__Collected data entries__.
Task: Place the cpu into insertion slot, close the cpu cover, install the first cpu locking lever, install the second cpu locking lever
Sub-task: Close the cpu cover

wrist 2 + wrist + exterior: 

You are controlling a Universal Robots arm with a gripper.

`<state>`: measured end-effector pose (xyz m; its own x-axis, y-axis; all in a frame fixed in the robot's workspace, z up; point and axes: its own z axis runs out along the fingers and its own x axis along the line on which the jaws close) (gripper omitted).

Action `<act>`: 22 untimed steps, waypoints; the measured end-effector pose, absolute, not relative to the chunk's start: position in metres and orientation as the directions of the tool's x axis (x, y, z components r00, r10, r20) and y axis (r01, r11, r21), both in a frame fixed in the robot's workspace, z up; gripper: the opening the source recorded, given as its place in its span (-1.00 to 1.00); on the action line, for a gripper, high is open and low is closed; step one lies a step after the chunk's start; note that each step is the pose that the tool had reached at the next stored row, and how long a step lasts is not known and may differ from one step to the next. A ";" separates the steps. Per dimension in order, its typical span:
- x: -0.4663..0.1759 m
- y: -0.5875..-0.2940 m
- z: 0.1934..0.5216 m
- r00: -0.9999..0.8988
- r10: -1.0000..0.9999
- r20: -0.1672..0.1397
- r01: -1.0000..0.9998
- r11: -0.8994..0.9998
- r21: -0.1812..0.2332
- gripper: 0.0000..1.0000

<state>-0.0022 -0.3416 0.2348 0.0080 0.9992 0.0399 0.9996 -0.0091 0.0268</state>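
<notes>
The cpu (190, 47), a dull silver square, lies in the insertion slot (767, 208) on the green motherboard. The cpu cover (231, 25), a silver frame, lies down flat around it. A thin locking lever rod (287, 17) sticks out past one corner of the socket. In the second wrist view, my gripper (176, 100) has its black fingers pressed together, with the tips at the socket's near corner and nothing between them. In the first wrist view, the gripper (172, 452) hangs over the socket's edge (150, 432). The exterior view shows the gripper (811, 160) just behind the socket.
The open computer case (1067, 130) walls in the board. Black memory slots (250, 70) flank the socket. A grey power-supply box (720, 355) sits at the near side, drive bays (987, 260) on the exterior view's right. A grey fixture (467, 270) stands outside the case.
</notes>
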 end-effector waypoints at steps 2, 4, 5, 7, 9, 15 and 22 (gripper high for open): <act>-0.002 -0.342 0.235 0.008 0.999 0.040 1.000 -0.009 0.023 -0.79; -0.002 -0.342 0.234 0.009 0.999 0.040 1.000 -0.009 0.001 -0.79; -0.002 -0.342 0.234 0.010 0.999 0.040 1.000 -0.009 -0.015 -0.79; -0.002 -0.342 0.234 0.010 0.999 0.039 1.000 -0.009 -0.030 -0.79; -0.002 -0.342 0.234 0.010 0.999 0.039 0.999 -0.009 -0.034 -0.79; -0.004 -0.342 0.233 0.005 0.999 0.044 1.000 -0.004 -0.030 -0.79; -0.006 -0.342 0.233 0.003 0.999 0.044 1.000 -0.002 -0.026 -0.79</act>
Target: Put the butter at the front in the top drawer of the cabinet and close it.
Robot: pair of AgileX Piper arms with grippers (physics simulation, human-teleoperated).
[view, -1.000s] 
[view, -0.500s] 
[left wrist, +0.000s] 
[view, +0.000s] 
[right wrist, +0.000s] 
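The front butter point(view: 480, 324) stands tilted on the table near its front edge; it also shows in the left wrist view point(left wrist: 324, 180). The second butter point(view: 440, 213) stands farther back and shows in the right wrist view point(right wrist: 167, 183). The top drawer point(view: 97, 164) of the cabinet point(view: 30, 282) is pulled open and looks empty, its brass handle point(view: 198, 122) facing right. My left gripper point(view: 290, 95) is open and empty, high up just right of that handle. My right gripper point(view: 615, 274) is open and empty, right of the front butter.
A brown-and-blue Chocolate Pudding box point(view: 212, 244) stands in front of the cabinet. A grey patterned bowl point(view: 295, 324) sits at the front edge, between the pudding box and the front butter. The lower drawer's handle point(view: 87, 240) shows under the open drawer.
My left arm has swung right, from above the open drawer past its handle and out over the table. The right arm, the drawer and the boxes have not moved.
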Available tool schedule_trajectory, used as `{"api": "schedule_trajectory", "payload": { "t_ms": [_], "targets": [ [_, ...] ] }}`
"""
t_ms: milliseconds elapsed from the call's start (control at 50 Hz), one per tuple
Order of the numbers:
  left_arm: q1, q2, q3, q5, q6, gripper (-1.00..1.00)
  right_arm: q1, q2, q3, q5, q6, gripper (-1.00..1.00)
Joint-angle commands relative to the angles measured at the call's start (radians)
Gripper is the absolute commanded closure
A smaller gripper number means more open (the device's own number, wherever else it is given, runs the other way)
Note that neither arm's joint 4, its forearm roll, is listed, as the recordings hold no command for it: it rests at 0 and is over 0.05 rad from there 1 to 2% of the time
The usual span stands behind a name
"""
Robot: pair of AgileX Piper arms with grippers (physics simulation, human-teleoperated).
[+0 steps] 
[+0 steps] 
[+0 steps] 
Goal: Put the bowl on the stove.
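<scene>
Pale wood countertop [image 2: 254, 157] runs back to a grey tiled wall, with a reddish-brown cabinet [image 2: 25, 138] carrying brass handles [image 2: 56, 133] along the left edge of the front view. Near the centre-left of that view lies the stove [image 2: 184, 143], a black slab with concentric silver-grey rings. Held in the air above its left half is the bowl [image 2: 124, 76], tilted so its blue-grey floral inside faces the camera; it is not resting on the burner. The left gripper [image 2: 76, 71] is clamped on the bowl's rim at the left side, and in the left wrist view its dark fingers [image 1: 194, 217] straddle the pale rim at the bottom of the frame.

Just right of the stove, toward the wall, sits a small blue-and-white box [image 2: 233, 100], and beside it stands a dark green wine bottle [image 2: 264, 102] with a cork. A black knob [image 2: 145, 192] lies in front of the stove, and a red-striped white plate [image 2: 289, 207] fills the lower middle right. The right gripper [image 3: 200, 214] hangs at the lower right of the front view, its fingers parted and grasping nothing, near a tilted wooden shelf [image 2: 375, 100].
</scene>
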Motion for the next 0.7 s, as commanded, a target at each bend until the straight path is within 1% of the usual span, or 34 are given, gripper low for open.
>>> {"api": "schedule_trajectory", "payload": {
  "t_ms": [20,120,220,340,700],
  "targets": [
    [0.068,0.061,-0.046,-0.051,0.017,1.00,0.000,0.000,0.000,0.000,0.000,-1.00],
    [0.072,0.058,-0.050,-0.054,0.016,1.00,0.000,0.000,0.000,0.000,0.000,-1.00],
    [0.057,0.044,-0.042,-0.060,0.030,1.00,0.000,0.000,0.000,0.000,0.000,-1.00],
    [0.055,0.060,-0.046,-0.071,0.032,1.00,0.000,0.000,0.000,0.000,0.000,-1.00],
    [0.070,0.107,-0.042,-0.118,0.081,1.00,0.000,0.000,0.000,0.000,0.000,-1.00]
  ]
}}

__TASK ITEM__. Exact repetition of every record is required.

__TASK RESPONSE__.
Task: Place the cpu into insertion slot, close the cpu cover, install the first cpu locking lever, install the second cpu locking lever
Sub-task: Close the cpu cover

wrist 2 + wrist + exterior: 

You are controlling a Universal Robots arm with a gripper.

`<state>`: measured end-effector pose (xyz m; its own x-axis, y-axis; all in a frame fixed in the robot's workspace, z up; point and axes: its own z axis runs out along the fingers and its own x axis along the line on which the jaws close) (gripper omitted).

Action `<act>`: 22 untimed steps, waypoints; the measured end-effector pose, absolute, not relative to the chunk's start: position in metres and orientation as the directions of the tool's x axis (x, y, z components r00, r10, r20) and y axis (r01, r11, r21), both in a frame fixed in the robot's workspace, z up; gripper: the opening the source recorded, given as its place in its span (-1.00 to 1.00); on the action line, for a gripper, high is open and low is closed; step one lies a step after the chunk's start; note that each step is the pose that the tool had reached at the next stored row, and how long a step lasts is not known and may differ from one step to the next. A ";" separates the steps. Per dimension in order, its typical span:
- x: -0.4663..0.1759 m
- y: -0.5875..-0.2940 m
- z: 0.1934..0.5216 m
- r00: -0.9999..0.8988
- r10: -1.0000..0.9999
- r20: -0.1672..0.1397
- r01: -1.0000..0.9998
- r11: -0.8994..0.9998
- r21: -0.1812..0.2332
- gripper: 0.0000..1.0000

<state>-0.0022 -0.3416 0.2348 0.0080 0.9992 0.0399 0.9996 -0.0091 0.0268</state>
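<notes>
The cpu (190, 47), a dull silver square, lies in the insertion slot (767, 208) on the green motherboard. The cpu cover (231, 25), a silver frame, lies down flat around it. A thin locking lever rod (287, 17) sticks out past one corner of the socket. In the second wrist view, my gripper (176, 100) has its black fingers pressed together, with the tips at the socket's near corner and nothing between them. In the first wrist view, the gripper (172, 452) hangs over the socket's edge (150, 432). The exterior view shows the gripper (811, 160) just behind the socket.
The open computer case (1067, 130) walls in the board. Black memory slots (250, 70) flank the socket. A grey power-supply box (720, 355) sits at the near side, drive bays (987, 260) on the exterior view's right. A grey fixture (467, 270) stands outside the case.
</notes>
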 end-effector waypoints at steps 2, 4, 5, 7, 9, 15 and 22 (gripper high for open): <act>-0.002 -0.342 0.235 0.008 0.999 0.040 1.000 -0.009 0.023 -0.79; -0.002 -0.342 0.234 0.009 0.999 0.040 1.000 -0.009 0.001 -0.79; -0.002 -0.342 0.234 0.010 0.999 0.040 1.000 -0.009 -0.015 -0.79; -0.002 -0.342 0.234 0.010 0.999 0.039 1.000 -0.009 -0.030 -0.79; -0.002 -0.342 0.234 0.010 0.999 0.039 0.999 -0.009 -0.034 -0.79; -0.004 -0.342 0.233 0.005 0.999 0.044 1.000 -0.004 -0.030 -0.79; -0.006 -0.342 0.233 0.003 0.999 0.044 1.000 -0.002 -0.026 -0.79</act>
Target: Put the butter at the front in the top drawer of the cabinet and close it.
Robot: pair of AgileX Piper arms with grippers (physics simulation, human-teleoperated).
[view, -1.000s] 
[view, -0.500s] 
[left wrist, +0.000s] 
[view, +0.000s] 
[right wrist, +0.000s] 
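The front butter point(view: 480, 324) stands tilted on the table near its front edge; it also shows in the left wrist view point(left wrist: 324, 180). The second butter point(view: 440, 213) stands farther back and shows in the right wrist view point(right wrist: 167, 183). The top drawer point(view: 97, 164) of the cabinet point(view: 30, 282) is pulled open and looks empty, its brass handle point(view: 198, 122) facing right. My left gripper point(view: 290, 95) is open and empty, high up just right of that handle. My right gripper point(view: 615, 274) is open and empty, right of the front butter.
A brown-and-blue Chocolate Pudding box point(view: 212, 244) stands in front of the cabinet. A grey patterned bowl point(view: 295, 324) sits at the front edge, between the pudding box and the front butter. The lower drawer's handle point(view: 87, 240) shows under the open drawer.
My left arm has swung right, from above the open drawer past its handle and out over the table. The right arm, the drawer and the boxes have not moved.
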Available tool schedule_trajectory, used as `{"api": "schedule_trajectory", "payload": { "t_ms": [_], "targets": [ [_, ...] ] }}`
"""
t_ms: milliseconds elapsed from the call's start (control at 50 Hz), one per tuple
Order of the numbers:
  left_arm: q1, q2, q3, q5, q6, gripper (-1.00..1.00)
  right_arm: q1, q2, q3, q5, q6, gripper (-1.00..1.00)
Joint-angle commands relative to the angles measured at the call's start (radians)
Gripper is the absolute commanded closure
A smaller gripper number means more open (the device's own number, wherever else it is given, runs the other way)
Note that neither arm's joint 4, its forearm roll, is listed, as the recordings hold no command for it: it rests at 0 and is over 0.05 rad from there 1 to 2% of the time
The usual span stands behind a name
"""
Robot: pair of AgileX Piper arms with grippers (physics simulation, human-teleoperated).
[+0 steps] 
[+0 steps] 
[+0 steps] 
Goal: Put the bowl on the stove.
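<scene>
Pale wood countertop [image 2: 254, 157] runs back to a grey tiled wall, with a reddish-brown cabinet [image 2: 25, 138] carrying brass handles [image 2: 56, 133] along the left edge of the front view. Near the centre-left of that view lies the stove [image 2: 184, 143], a black slab with concentric silver-grey rings. Held in the air above its left half is the bowl [image 2: 124, 76], tilted so its blue-grey floral inside faces the camera; it is not resting on the burner. The left gripper [image 2: 76, 71] is clamped on the bowl's rim at the left side, and in the left wrist view its dark fingers [image 1: 194, 217] straddle the pale rim at the bottom of the frame.

Just right of the stove, toward the wall, sits a small blue-and-white box [image 2: 233, 100], and beside it stands a dark green wine bottle [image 2: 264, 102] with a cork. A black knob [image 2: 145, 192] lies in front of the stove, and a red-striped white plate [image 2: 289, 207] fills the lower middle right. The right gripper [image 3: 200, 214] hangs at the lower right of the front view, its fingers parted and grasping nothing, near a tilted wooden shelf [image 2: 375, 100].
</scene>
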Motion for the next 0.7 s, as commanded, a target at each bend until the straight path is within 1% of the usual span, or 34 are given, gripper low for open.
>>> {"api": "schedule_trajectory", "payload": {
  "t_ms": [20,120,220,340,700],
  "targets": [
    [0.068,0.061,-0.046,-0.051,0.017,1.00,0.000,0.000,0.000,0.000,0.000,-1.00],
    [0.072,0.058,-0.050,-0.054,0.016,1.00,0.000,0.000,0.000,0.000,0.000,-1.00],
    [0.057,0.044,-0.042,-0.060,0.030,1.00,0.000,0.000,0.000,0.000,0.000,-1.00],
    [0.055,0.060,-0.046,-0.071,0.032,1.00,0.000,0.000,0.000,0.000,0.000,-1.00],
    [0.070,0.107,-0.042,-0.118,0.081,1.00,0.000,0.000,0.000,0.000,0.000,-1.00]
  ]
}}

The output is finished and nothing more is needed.